2-iodoxybenzoic acid ditriflate can oxidise stubborn hydrocarbons and obstinate polyfluoroalcohols
Scientists have made 2-iodoxybenzoic acid ditriflate – the most powerful hypervalent iodine(v) oxidant to date. The new compound can directly oxidise polyfluorinated alcohols, substrates so resistant to oxidation that synthetic chemists use them as solvents with other hypervalent iodine reagents.
Iodine compounds regularly serve as sustainable alternatives to metals in organic synthesis. Hypervalent iodine reagents in particular have very useful oxidising properties but suffer from underuse in both academia and industry. Increasing the range of compounds that hypervalent iodine reagents can oxidise should help them emerge from obscurity. ‘Hypervalent iodine reagents will likely become even more popular with the increasing importance of green chemistry due to their low toxicity,’ says Berit Olofsson, an expert on hypervalent iodine from Stockholm University, Sweden, who was not involved in the research.
The oxidant prepared in this study is 2-iodoxybenzoic acid-ditriflate (IBX-triflate). ‘Any chemist who needs to oxidise a particularly resistant organic or inorganic compound should be interested in this new reagent,’ comments Viktor Zhdankin from the University of Minnesota, US, who contributed to the discovery. Preparing IBX-triflate involves treating 2-iodoxybenzoic acid with two molecules of trifluoromethanesulfonic acid in trifluoroacetic acid to form a thermally stable, crystalline precipitate. This precipitate is IBX-triflate. ‘It is surprisingly easy to make this compound considering how powerful of an oxidant it is,’ says Alexandr Shafir, who investigates hypervalent iodine in oxidative C–C bond formation at the Institute of Advanced Chemistry of Catalonia (IQAC-CSIC).
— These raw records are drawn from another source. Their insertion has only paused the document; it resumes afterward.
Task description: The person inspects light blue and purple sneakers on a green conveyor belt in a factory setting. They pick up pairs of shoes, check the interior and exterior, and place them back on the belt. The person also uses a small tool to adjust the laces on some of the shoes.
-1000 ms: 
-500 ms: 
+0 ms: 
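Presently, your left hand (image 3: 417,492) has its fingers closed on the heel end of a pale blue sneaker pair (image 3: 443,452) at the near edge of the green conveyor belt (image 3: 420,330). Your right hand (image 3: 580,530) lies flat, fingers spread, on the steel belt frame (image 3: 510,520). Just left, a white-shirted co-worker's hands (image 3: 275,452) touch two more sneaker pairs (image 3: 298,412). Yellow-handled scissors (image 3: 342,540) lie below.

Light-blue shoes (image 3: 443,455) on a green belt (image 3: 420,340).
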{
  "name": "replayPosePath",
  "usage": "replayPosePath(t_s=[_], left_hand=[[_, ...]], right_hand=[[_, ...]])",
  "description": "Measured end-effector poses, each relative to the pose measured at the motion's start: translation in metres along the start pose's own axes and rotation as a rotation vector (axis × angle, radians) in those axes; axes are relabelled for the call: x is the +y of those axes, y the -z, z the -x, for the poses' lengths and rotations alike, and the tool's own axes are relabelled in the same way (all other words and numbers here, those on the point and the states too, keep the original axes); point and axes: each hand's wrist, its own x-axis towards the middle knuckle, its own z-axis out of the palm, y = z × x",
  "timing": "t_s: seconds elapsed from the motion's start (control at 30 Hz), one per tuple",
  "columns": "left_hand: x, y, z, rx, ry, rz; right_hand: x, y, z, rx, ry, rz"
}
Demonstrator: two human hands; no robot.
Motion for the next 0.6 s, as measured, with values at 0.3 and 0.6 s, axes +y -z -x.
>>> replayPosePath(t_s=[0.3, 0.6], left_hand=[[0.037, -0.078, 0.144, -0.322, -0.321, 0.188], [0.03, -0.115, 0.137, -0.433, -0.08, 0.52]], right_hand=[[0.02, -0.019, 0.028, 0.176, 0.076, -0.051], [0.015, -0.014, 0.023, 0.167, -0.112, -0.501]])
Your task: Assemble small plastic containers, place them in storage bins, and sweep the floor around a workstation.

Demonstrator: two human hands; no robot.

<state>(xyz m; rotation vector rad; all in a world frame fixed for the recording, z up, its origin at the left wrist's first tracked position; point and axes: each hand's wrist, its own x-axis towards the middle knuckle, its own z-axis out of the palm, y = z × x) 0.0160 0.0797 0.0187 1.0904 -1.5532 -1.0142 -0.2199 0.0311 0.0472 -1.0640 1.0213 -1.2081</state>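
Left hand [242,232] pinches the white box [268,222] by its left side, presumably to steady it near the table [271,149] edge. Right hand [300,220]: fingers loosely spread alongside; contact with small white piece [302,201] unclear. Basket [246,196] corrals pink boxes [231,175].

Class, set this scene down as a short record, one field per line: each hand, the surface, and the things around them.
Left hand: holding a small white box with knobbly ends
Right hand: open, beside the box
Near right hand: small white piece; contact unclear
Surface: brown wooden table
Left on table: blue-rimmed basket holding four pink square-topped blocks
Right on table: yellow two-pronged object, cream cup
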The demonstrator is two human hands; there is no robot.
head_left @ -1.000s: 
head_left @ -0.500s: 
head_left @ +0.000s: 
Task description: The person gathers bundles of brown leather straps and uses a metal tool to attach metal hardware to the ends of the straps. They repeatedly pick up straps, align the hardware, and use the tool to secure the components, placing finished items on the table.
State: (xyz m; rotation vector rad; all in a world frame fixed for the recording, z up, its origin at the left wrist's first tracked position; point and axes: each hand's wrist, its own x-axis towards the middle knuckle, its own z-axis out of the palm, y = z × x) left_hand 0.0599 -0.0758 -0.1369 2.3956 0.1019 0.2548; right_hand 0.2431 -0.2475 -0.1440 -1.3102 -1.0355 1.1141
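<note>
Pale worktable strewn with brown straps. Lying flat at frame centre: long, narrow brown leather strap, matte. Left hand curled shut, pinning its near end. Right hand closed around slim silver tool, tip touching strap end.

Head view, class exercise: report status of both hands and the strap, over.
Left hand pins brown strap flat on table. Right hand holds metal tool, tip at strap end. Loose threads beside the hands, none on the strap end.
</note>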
Previously, organic derivatives of pentavalent iodine have been the most powerful. However, these cannot oxidise polyfluorinated alcohols. ‘We have demonstrated that IBX-ditriflate readily oxidises numerous primary polyfluorinated alcohols to the corresponding perfluorinated aldehydes,’ explains Zhdankin. This is possible due to the presence of the non-nucleophilic triflate anion giving the IBX-ditriflate iodine atom a significant positive charge and dictates its extraordinary electrophilic and oxidising reactivity.
‘IBX-triflate readily oxidises almost any organic matter, which makes it difficult to handle. It oxidises even the most stable solvents,’ continues Zhdankin. ‘To make such a powerful oxidant comes at a price. If you want to work in solution, you need to have a solvent that withstands this species. This is what these researchers figured out,’ adds Shafir. ‘Right now I cannot imagine all of the applications that may come from this.’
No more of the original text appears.